→ What is required
Write out every line of the material exactly as it appears.

---------- Supplied material

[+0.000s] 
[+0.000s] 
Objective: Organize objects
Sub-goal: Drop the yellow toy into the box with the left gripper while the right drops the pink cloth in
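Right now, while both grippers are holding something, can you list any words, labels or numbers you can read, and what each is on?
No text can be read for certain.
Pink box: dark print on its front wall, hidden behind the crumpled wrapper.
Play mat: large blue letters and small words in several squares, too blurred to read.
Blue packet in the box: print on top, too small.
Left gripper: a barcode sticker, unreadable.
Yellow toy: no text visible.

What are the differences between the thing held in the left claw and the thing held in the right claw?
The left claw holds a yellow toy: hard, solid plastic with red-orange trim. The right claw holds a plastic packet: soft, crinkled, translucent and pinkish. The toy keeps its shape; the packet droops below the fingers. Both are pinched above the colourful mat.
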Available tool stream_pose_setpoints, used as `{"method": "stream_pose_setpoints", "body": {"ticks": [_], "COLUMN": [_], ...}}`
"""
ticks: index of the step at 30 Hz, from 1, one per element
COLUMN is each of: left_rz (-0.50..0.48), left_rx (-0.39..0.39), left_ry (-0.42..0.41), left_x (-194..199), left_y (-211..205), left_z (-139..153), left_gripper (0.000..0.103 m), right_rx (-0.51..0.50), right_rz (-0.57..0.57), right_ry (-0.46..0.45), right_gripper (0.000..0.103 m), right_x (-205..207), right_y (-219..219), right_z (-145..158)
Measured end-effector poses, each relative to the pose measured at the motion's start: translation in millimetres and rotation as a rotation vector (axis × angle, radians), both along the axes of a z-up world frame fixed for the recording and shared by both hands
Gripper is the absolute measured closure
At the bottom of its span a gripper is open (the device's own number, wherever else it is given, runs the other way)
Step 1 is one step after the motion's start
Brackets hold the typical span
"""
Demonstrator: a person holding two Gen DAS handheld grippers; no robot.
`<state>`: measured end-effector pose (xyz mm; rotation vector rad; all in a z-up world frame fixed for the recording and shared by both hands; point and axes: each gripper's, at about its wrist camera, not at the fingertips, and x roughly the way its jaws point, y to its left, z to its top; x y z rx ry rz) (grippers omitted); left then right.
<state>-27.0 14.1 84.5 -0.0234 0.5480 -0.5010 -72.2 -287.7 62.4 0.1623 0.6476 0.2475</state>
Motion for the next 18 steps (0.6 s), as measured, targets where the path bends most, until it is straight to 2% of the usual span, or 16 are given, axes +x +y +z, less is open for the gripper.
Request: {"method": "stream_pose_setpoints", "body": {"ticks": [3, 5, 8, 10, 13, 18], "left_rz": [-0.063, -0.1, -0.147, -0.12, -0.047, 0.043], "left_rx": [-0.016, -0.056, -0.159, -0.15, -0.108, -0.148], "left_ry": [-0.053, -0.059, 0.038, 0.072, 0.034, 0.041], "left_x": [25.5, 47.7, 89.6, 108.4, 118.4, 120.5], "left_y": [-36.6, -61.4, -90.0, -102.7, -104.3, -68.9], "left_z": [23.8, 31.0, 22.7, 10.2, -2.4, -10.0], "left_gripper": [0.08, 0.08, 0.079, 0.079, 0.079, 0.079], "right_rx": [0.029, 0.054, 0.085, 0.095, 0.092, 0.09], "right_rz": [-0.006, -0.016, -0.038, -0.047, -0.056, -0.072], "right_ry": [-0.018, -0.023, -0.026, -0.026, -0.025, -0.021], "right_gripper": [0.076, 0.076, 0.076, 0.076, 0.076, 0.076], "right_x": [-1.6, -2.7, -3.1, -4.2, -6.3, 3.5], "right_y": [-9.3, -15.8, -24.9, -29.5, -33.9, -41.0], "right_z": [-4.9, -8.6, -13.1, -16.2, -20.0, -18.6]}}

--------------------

→ Exercise result
[+0.000s] 
[+0.000s] 
Objective: Organize objects
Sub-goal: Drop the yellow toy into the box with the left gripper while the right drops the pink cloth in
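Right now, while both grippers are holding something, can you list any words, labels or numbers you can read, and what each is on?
No text can be read for certain.
Pink box: dark print on its front wall, hidden behind the crumpled wrapper.
Play mat: large blue letters and small words in several squares, too blurred to read.
Blue packet in the box: print on top, too small.
Left gripper: a barcode sticker, unreadable.
Yellow toy: no text visible.

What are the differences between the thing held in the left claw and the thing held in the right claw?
The left claw holds a yellow toy: hard, solid plastic with red-orange trim. The right claw holds a plastic packet: soft, crinkled, translucent and pinkish. The toy keeps its shape; the packet droops below the fingers. Both are pinched above the colourful mat.
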Available tool stream_pose_setpoints, used as `{"method": "stream_pose_setpoints", "body": {"ticks": [_], "COLUMN": [_], ...}}`
"""
ticks: index of the step at 30 Hz, from 1, one per element
COLUMN is each of: left_rz (-0.50..0.48), left_rx (-0.39..0.39), left_ry (-0.42..0.41), left_x (-194..199), left_y (-211..205), left_z (-139..153), left_gripper (0.000..0.103 m), right_rx (-0.51..0.50), right_rz (-0.57..0.57), right_ry (-0.46..0.45), right_gripper (0.000..0.103 m), right_x (-205..207), right_y (-219..219), right_z (-145..158)
Measured end-effector poses, each relative to the pose measured at the motion's start: translation in millimetres and rotation as a rotation vector (axis × angle, radians), both along the axes of a z-up world frame fixed for the recording and shared by both hands
Gripper is the absolute measured closure
At the bottom of its span a gripper is open (the device's own number, wherever else it is given, runs the other way)
Step 1 is one step after the motion's start
Brackets hold the typical span
"""
Demonstrator: a person holding two Gen DAS handheld grippers; no robot.
`<state>`: measured end-effector pose (xyz mm; rotation vector rad; all in a z-up world frame fixed for the recording and shared by both hands; point and axes: each gripper's, at about its wrist camera, not at the fingertips, and x roughly the way its jaws point, y to its left, z to its top; x y z rx ry rz) (grippers omitted); left then right.
<state>-27.0 14.1 84.5 -0.0234 0.5480 -0.5010 -72.2 -287.7 62.4 0.1623 0.6476 0.2475</state>
Motion for the next 18 steps (0.6 s), as measured, targets where the path bends most, until it is straight to 2% of the usual span, or 16 are given, axes +x +y +z, less is open for the gripper.
Request: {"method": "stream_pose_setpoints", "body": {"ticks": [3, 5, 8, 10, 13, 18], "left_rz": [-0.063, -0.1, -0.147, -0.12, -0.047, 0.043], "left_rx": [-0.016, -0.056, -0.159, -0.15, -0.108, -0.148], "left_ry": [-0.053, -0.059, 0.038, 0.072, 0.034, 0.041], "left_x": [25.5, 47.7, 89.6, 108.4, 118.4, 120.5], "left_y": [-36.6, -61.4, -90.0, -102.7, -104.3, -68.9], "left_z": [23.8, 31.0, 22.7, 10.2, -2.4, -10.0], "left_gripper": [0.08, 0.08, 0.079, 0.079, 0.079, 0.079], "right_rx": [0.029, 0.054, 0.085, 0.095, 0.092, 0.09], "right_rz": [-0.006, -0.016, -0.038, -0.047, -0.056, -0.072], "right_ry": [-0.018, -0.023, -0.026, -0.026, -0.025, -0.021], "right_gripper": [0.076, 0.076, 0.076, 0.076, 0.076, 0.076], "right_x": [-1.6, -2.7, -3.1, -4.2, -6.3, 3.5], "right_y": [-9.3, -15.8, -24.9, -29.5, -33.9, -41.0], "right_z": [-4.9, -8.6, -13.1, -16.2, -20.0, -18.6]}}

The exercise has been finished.